Bazılarının Mehmet Eymür’le ilgili rahatsızlığı kendilerine olan güvensizliklerinden ve içinde yer aldıkları birçok kanunsuz ilişkinin ortaya çıkması korkusundandır. Eymür’ün, görevini taviz vermeden düzgün bir şekilde yapmasından, görevi icabı bazı kirli ilişkilere ve illegal faaliyetlere kolayca ulaşmasından korkmaktadırlar. MİT içindeki bazıları da Mehmet Eymür’ün başarılı olmasından rahatsızlık duymakta ve Eymür’ü kendilerine rakip olarak görmektedirler. Bu hususlar takip eden maddelerde misallerle daha açık bir hale getirilecektir.

Mehmet Eymür, bilgi akışındaki aksaklıların giderilmesini teminen ve daha verimli çalışılması amacıyla Mayıs 1995’de Müsteşar Sönmez Köksal’a Özel İstihbarat Dairesinin Operasyon Başkanlığına bağlanmasını teklif etmiş, bu husus Müsteşar tarafından da benimsenmiştir. Haziran 1995’de Müsteşar’ın başkanlığında toplanan MİT üst yönetimi Özel İstihbarat Dairesinin Operasyon Başkanlığına bağlanmasına ve İstihbarat Başkanlığı bünyesindeki Kontr-Espiyonaj ünitesinin de zaman içinde yeniden müstakil bir ünite olarak yapılanmasına (Mikdat Alpay hariç) mutabık kalmış ve bu mutabakat bir zabıtla tespit edilmiştir.

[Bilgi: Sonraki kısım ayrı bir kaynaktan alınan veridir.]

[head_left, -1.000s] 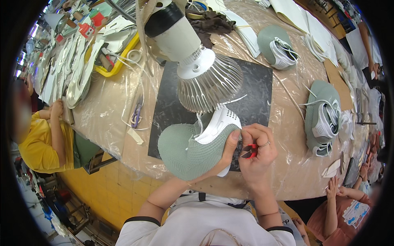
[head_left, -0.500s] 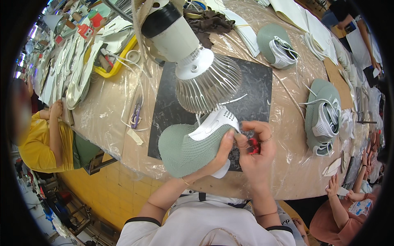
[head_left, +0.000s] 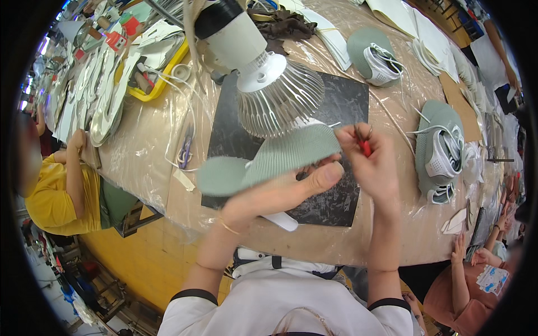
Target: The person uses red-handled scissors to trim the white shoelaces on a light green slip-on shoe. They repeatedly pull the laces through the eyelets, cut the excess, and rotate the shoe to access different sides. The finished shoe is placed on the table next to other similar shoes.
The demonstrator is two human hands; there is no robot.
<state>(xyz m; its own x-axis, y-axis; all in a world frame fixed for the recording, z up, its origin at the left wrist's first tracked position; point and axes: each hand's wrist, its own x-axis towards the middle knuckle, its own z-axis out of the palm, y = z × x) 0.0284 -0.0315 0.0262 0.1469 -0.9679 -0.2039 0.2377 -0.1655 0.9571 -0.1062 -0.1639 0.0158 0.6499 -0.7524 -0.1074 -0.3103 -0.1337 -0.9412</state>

Neticede bu birleşme gerçekleştirilmiş ve Şenkal Atasagun Operasyon Başkanlığına, Mehmet Eymür de Başyardımcılığa atanmıştır. Şenkal Atasagun Yavuz Ataç’ı önemli bir pozisyon olan “Avrupa Daire Başkanlığı’na” getirmiş, tayin öncesi Mehmet Eymür’e “Eymür’ün kendisinden eski olmasına rağmen mesleğine ara verdiği için ve bazı yerlerden tepki gelebileceği düşüncesiyle Müsteşarın kendisini başkanlığa, M. Eymür’ü de başyardımcılığa düşündüğünü belirterek Eymür’ün niyetini ölçmüştür. M. Eymür’de cevaben eski arkadaş olduklarını, böyle bir konunun aralarında sorun yaratmayacağını, seve seve yardımcılığını yapabileceğini söylemiş, bu davranışın makam hırsı ile hareket eden başkalarına da örnek olacağını, önemli olanın senelerdir tenkit ettikleri hususları düzeltmek ve meslek hayatlarının sonunda Teşkilata ve devlete iyi bir şekilde hizmet etmek olduğunu belirtmiştir.

Davalı İdare’nin “Devletin ve anılan Müsteşarlığın çıkarlarını kişisel hırsına feda etme eğilimi içerisinde olduğu, yukarıdaki maddelerde açıklanan sayısız örnekle tescil edilen Mehmet Eymür, özellikle ikinci kez ilgili Müsteşarlığa alındıktan sonraki konumunu ve hiyerarşik yapı içinde yer almayı kabullenememiş sürekli olarak, müstakil görev arzusu ifade ile kendisine ve doğrudan Müsteşara bağlı bir birim oluşturulması çabasını yaşama geçirmek için yoğun bir çaba sarf etmiş ve kendince ileri sürdüğü gerekçeler çerçevesinde bu arzusunda başarıya ulaşarak –adeta- denetimden uzak ve başına buyruk bir çalışma ortamı yaratmıştır.” şeklindeki beyanıyla gerçekleri ne derecede saptırıldığını yukarıda sunulan örnekle bir kez daha anlamak mümkündür. Takip eden maddelerde bu konu ile ilgili diğer bir örneğe de yer verilecektir.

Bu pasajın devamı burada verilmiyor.